• What the task asks
Read the listing below and copy out each line where the word "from" occurs.
** Opening Supplied information block **
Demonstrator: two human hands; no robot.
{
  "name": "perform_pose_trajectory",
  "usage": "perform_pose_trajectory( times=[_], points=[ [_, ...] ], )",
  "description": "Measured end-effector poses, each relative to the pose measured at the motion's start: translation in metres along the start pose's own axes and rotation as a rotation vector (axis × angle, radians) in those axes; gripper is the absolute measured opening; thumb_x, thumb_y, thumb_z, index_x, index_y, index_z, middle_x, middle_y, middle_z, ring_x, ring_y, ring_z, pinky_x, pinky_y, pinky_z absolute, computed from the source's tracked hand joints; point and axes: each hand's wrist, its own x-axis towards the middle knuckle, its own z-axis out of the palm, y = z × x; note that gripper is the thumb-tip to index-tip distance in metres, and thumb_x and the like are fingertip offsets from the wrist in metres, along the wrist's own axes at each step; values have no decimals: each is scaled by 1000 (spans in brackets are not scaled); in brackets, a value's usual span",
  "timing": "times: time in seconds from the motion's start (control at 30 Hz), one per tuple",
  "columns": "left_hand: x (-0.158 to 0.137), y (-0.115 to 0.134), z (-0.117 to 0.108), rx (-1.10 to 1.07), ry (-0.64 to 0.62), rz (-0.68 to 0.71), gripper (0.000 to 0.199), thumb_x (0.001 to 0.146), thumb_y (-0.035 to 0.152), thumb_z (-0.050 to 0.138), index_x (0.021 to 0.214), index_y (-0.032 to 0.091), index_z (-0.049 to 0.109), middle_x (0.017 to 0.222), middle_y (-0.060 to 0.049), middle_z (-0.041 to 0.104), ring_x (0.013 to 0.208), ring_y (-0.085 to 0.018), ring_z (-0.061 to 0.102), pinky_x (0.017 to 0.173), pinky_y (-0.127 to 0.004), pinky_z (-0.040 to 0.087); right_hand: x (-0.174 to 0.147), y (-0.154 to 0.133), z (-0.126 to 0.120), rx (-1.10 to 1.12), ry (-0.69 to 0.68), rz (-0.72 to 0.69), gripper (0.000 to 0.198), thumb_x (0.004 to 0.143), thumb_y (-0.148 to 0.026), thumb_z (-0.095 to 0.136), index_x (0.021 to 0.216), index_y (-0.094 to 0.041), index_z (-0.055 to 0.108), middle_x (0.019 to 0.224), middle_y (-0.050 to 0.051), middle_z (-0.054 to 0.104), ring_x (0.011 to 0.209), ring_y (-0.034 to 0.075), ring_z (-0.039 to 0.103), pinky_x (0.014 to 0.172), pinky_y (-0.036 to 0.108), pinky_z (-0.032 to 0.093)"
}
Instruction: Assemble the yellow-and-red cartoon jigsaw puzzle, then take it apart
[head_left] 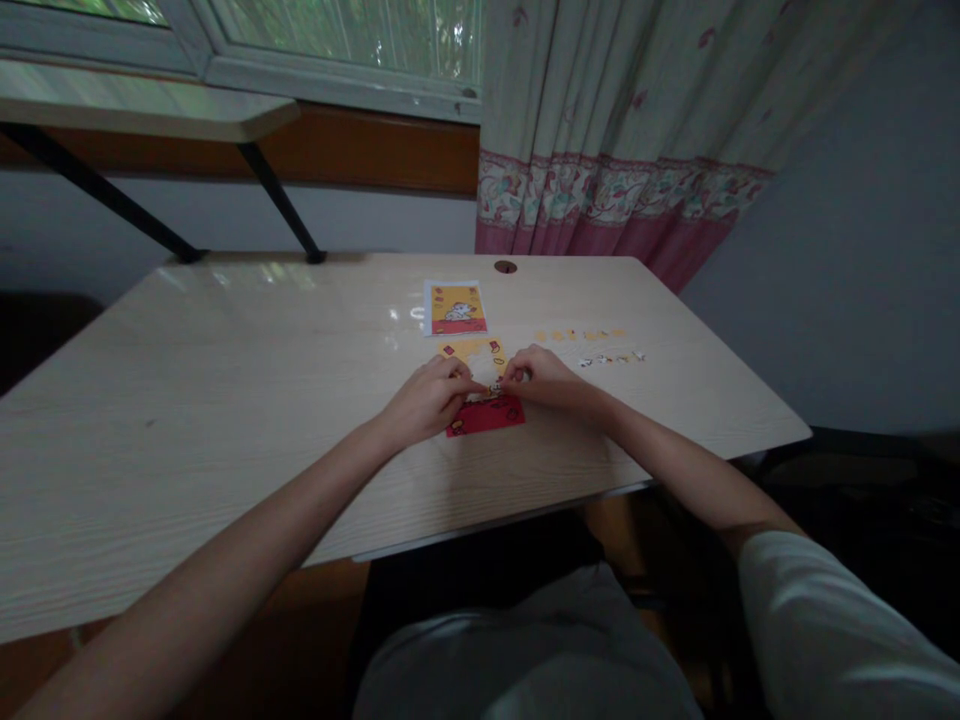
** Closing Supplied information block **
• Task response
  "description": "Measured end-effector poses, each relative to the pose measured at the motion's start: translation in metres along the start pose's own axes and rotation as a rotation vector (axis × angle, radians) in those axes; gripper is the absolute measured opening; thumb_x, thumb_y, thumb_z, index_x, index_y, index_z, middle_x, middle_y, middle_z, ring_x, ring_y, ring_z, pinky_x, pinky_y, pinky_z absolute, computed from the source's tracked hand joints; point and axes: each hand's wrist, its own x-axis towards the middle knuckle, its own z-axis out of the palm, y = z × x; note that gripper is the thumb-tip to index-tip distance in metres, and thumb_x and the like are fingertip offsets from the wrist in metres, along the wrist's own axes at each step; values have no decimals: each is scaled by 1000 (spans in brackets are not scaled); in brackets, a value's usual span",
  "timing": "times: time in seconds from the motion's start (control at 30 Hz), one per tuple",

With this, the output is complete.